The China First proposal forms part of a broader mining plan in the Galilee Basin and includes a proposal for a new rail line that would unlock 375 million tonnes of new coal production each year. To put this in perspective, in the year 2010-11, Australia exported a total of 283 million tonnes of coal.
Analysis by Greenpeace shows that in 2030 the combined emissions from the Galilee Basin mines would be equivalent to 266 million cars on the road, or 75.5 million Australian households.
The plan will also result in the open-cut mining of the stunning 8000-hectare Bimblebox Nature reserve.

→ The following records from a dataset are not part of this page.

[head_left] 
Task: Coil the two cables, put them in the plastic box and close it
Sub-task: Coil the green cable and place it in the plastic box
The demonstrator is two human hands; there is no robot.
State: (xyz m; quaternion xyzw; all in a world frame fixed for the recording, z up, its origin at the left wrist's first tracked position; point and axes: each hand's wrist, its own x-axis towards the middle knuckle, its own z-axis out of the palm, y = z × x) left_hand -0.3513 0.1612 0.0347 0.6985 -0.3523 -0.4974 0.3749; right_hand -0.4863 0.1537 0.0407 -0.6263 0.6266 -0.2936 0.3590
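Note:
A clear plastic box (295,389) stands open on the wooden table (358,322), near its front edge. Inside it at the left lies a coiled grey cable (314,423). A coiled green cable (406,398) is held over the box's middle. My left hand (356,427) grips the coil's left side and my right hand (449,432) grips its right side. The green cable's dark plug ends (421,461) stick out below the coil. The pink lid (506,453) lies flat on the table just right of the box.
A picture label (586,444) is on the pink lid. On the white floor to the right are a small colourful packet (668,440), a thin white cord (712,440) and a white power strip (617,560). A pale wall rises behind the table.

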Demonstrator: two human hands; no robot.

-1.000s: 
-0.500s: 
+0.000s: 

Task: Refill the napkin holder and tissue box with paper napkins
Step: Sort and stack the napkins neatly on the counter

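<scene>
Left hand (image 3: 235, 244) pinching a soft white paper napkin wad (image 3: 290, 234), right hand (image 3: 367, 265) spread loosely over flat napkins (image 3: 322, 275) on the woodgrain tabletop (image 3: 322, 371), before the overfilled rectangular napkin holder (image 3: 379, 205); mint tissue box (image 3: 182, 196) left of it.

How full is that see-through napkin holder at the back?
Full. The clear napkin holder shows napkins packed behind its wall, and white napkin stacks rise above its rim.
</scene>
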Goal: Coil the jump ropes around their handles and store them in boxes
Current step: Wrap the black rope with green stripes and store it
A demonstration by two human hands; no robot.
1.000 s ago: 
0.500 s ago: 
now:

“This is a staggeringly large and ill-conceived project,” said Hepburn. “It is taking us in exactly the wrong direction. We have an ever-narrowing window of time to cut global emissions to avoid a climate catastrophe. Australia is in the front-line of climate change impacts – if this project goes ahead it will do untold damage” said Hepburn. ”It is like putting a gun to our own head”.
 Rutovitz, J. and Mason, L. 2011. Climate impact analysis of the China First Mine and the proposed development of the Galilee Basin, QLD. Prepared for: Greenpeace Australia Pacific. Institute for Sustainable
Futures, University of Technology, Sydney.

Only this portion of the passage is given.